Assignment -
Copy the records below exactly, starting at the line that contains "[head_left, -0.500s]" and ending at the line that contains "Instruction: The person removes"; leave out any pictures.

Provided information -
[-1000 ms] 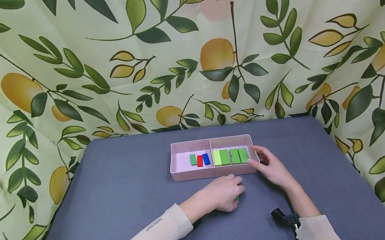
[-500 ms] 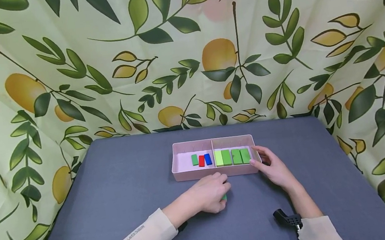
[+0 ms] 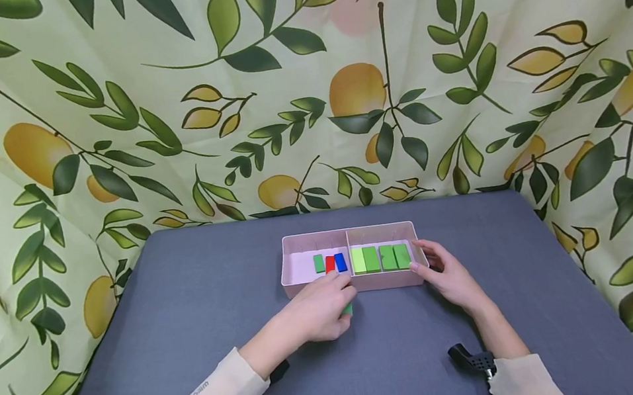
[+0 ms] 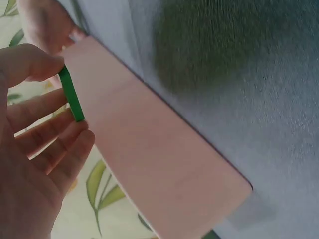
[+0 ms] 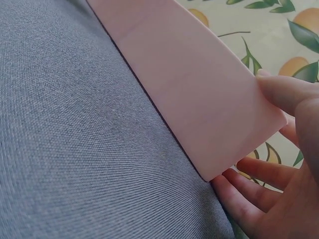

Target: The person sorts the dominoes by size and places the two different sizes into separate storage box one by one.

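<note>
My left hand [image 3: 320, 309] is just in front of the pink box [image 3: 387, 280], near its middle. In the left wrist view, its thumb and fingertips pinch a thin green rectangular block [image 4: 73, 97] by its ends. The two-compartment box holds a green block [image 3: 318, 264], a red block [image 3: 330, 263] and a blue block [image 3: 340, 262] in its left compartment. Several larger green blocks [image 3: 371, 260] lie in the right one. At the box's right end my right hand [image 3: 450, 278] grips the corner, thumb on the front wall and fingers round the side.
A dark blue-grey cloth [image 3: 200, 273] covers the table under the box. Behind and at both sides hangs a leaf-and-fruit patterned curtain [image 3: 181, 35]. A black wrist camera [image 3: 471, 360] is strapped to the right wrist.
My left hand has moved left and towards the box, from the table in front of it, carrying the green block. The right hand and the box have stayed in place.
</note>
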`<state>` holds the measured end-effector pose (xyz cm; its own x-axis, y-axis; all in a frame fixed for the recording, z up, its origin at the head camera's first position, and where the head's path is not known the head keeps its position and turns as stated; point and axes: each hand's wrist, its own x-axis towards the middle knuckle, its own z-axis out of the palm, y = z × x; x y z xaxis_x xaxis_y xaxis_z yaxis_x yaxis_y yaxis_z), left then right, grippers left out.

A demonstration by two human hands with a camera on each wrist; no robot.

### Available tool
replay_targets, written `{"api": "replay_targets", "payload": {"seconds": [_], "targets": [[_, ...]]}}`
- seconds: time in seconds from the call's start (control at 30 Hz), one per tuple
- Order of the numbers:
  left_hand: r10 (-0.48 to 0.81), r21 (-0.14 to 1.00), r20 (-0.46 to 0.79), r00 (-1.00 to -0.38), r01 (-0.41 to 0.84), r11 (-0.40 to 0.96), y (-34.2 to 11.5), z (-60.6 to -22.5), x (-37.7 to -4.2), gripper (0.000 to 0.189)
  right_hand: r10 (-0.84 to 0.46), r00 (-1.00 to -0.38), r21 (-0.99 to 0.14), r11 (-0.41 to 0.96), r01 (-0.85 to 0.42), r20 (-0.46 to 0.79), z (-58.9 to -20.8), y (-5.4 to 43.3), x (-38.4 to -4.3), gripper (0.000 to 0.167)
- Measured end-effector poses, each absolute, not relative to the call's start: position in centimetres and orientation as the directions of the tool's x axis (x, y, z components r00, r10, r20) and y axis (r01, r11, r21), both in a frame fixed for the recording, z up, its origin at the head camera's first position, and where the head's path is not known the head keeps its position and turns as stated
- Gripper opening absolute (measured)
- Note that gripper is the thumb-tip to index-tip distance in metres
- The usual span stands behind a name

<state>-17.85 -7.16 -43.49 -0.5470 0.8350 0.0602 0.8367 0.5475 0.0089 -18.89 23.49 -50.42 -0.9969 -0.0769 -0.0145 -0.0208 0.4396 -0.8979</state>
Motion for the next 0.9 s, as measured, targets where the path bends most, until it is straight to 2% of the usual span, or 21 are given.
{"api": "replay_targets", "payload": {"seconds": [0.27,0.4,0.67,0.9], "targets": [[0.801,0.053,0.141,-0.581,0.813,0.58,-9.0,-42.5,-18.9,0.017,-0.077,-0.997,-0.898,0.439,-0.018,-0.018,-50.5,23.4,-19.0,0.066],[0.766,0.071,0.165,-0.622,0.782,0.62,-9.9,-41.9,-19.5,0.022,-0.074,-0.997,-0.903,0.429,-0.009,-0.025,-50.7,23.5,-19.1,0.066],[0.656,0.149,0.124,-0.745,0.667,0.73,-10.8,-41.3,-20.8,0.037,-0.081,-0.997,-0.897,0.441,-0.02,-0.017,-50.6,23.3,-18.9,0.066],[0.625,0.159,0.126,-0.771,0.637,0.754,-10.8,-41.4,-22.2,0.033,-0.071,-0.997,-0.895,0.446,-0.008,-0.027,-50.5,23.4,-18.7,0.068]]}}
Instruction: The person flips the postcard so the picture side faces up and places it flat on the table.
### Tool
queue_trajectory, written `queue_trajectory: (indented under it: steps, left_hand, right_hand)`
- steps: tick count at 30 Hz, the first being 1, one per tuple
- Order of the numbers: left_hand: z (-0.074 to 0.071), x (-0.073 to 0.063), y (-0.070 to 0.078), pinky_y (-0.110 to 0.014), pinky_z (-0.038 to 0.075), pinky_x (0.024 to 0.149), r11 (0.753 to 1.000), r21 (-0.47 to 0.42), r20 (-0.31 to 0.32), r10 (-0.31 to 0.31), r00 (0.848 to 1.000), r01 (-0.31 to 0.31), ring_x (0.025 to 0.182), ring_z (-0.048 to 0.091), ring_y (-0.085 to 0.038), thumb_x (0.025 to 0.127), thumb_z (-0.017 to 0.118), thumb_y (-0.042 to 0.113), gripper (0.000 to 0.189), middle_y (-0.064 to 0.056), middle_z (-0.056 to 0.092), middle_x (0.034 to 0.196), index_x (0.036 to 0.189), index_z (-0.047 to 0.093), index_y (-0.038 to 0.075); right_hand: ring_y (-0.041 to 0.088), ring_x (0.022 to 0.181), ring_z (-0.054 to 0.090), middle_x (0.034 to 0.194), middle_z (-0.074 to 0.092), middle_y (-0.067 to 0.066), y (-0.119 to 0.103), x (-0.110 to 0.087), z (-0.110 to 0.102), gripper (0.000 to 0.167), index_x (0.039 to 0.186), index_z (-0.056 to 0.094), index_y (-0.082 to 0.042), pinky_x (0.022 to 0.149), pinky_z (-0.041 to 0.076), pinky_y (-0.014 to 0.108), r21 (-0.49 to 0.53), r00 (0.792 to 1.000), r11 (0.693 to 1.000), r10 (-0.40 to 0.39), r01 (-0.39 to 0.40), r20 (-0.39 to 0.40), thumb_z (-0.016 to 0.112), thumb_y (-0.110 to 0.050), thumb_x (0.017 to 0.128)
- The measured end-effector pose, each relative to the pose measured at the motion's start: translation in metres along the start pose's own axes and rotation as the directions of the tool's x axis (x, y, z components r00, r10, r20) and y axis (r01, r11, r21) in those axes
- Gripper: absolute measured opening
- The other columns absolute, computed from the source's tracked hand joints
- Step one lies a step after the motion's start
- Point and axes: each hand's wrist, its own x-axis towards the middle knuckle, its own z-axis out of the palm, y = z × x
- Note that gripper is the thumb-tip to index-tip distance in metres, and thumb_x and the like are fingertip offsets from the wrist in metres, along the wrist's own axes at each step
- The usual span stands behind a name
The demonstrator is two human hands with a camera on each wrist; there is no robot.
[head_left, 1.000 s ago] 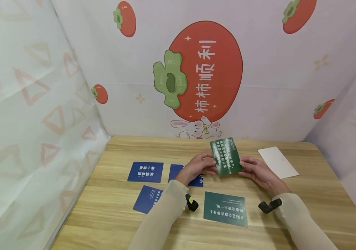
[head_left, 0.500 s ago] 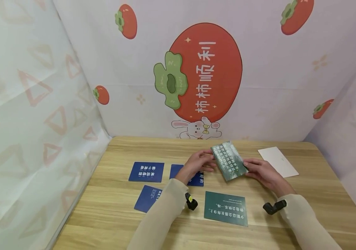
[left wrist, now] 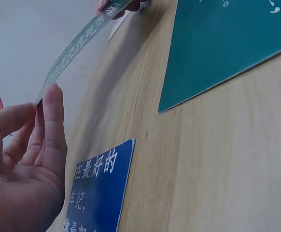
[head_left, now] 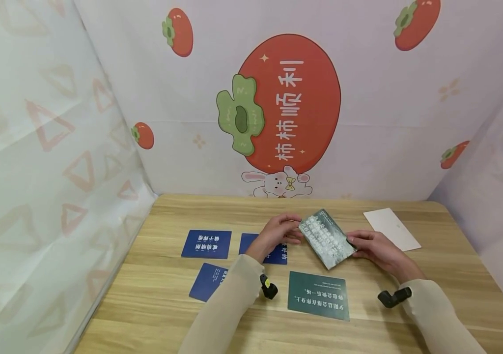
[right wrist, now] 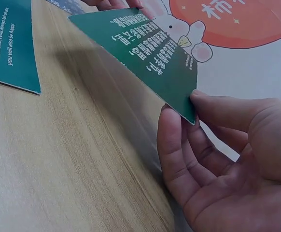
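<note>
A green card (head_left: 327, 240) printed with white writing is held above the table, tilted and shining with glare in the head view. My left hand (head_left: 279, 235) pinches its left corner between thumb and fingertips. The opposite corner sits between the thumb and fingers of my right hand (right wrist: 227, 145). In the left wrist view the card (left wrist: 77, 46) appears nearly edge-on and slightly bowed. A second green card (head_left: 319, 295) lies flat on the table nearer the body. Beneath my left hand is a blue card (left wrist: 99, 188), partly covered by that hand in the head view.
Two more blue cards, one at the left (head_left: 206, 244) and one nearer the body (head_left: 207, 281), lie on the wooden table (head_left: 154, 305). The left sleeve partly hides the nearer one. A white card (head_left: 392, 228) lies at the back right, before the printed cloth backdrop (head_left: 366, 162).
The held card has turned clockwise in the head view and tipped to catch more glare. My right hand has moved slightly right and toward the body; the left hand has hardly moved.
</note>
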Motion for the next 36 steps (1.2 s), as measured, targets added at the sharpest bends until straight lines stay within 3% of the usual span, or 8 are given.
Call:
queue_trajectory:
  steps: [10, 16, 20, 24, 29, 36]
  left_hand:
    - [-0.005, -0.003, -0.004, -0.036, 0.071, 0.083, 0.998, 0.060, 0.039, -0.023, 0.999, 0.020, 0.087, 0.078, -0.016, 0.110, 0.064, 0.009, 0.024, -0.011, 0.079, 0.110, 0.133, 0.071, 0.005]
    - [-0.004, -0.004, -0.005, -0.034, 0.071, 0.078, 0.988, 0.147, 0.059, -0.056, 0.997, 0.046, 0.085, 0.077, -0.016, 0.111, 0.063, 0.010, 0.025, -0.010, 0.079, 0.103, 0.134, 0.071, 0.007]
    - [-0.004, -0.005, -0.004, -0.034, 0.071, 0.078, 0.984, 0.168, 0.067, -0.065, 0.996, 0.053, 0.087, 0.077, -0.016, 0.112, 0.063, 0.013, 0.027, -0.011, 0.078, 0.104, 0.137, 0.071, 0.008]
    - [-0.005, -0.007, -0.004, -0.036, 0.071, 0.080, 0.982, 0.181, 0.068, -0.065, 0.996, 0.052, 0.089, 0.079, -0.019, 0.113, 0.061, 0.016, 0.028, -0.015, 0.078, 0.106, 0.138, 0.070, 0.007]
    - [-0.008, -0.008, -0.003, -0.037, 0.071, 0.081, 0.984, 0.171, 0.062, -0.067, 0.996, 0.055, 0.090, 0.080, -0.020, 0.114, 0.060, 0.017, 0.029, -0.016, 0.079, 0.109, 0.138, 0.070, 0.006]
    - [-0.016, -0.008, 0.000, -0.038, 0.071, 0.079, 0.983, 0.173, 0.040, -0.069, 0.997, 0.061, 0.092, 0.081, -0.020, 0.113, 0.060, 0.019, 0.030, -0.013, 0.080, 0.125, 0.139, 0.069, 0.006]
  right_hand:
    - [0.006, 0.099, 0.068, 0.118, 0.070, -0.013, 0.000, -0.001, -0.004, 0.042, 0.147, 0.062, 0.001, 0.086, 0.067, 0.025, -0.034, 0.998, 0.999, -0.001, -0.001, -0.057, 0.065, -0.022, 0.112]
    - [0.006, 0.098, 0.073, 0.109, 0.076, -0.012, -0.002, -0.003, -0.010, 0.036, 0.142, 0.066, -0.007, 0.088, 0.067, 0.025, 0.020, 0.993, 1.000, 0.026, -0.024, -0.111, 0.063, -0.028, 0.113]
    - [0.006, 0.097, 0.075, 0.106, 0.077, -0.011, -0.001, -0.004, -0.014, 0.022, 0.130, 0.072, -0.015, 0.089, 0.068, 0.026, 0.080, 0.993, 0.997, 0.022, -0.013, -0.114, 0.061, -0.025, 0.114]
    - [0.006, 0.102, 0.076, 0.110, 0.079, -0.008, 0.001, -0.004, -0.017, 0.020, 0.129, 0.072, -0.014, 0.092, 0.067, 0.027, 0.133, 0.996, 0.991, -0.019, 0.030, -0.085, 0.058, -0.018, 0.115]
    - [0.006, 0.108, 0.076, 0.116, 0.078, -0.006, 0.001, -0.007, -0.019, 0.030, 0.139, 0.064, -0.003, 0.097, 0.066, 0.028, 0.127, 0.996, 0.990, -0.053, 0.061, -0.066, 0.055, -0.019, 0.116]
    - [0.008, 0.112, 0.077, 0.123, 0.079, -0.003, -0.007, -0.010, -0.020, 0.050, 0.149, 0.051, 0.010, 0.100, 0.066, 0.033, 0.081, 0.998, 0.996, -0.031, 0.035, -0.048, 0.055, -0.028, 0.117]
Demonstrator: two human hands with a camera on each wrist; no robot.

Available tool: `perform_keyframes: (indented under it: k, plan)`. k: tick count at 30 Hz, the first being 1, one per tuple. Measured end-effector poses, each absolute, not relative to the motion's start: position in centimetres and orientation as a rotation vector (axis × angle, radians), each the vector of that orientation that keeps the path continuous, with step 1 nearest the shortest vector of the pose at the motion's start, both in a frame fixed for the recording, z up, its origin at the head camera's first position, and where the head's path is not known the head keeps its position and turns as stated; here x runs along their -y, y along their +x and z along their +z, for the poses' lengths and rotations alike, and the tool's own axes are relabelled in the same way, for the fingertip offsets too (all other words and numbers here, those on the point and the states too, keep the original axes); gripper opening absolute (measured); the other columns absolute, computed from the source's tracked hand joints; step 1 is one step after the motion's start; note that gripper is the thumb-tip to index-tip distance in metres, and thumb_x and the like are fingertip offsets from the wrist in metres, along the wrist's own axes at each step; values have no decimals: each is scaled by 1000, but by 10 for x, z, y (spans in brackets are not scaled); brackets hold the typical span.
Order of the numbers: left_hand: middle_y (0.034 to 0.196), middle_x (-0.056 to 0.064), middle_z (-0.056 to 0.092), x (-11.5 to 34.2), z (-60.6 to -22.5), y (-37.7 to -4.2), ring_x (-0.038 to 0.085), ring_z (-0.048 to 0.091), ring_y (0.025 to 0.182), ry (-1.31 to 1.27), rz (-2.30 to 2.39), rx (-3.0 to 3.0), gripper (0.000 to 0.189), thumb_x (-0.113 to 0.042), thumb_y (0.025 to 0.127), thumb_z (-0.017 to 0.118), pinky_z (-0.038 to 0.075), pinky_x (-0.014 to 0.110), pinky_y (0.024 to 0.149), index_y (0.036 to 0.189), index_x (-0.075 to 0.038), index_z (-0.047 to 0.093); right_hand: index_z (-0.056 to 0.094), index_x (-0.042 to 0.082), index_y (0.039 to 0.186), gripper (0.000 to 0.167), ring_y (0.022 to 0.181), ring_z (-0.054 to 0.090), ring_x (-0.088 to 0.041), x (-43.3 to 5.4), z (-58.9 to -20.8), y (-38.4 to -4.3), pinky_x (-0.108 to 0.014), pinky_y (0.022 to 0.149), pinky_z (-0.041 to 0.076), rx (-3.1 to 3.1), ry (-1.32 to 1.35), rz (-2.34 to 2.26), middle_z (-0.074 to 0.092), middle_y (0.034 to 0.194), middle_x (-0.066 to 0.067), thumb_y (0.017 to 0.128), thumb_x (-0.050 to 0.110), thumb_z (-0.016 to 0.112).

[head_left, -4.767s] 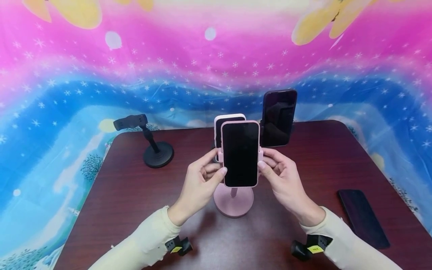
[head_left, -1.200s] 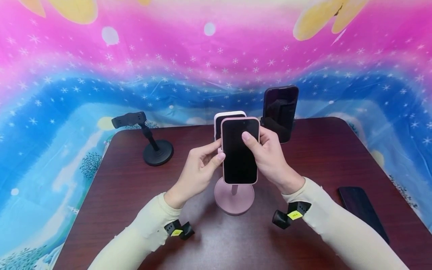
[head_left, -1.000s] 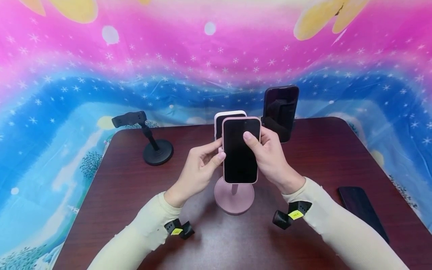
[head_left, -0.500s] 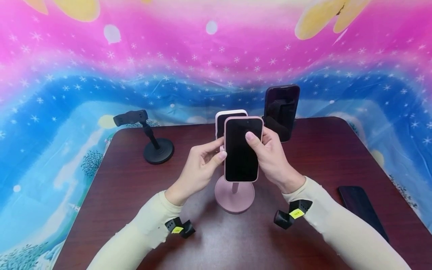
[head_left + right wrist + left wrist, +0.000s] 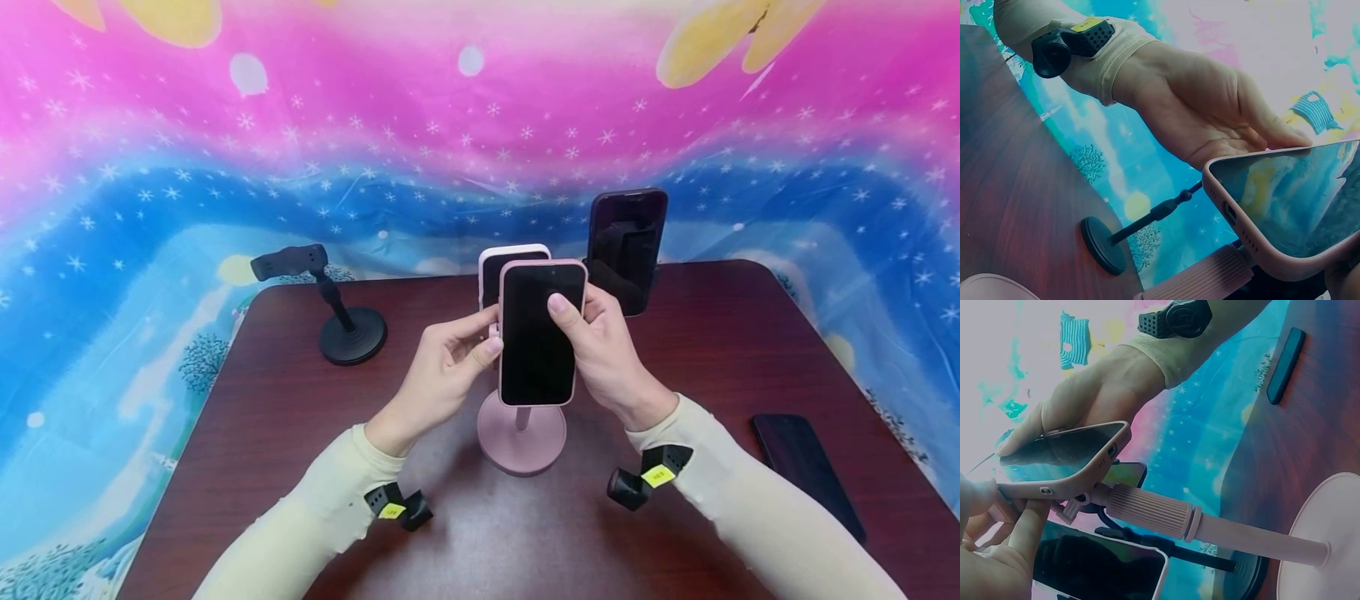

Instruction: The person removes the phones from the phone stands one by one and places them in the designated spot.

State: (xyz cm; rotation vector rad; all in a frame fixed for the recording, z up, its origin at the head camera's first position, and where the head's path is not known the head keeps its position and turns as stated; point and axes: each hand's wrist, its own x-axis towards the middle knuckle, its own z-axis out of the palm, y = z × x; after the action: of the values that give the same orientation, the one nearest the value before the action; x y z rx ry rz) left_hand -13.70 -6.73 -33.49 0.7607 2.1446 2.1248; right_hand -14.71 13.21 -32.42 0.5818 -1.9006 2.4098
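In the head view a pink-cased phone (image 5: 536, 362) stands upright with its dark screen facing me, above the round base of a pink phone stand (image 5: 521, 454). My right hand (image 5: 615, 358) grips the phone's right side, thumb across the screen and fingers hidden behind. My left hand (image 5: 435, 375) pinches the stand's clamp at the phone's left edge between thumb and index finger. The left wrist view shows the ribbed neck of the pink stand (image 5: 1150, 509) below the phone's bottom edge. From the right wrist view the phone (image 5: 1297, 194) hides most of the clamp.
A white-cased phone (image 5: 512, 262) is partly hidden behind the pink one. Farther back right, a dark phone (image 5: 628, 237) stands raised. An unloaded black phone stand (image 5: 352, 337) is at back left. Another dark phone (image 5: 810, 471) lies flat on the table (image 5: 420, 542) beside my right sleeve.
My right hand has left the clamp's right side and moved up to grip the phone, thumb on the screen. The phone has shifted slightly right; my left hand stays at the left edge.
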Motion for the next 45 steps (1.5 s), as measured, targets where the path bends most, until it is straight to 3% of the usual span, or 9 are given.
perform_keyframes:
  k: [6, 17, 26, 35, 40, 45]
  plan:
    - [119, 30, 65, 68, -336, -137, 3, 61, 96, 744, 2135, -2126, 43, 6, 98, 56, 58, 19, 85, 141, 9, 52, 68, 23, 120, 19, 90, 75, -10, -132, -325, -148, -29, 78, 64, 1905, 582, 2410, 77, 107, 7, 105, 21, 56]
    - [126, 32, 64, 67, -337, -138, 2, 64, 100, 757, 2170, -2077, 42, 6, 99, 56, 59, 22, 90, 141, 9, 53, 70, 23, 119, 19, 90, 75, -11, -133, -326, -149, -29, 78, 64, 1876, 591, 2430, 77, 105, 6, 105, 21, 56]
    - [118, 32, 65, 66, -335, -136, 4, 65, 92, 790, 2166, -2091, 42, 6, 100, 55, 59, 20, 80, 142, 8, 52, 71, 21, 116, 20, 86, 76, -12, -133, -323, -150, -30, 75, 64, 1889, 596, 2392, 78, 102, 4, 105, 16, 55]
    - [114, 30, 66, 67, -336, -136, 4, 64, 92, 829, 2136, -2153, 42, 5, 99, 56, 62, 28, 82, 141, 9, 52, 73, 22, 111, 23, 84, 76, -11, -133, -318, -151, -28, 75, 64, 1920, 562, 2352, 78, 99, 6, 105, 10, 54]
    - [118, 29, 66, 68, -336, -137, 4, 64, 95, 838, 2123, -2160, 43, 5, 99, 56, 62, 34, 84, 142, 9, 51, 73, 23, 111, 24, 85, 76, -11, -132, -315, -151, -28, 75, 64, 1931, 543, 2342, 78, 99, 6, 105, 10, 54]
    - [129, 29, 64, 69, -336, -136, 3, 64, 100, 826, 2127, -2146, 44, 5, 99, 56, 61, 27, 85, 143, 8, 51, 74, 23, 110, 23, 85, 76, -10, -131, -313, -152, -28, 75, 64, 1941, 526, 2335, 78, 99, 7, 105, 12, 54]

Task answer -
[head_left, -0.500s] 
[head_left + right wrist + left wrist, +0.000s] 

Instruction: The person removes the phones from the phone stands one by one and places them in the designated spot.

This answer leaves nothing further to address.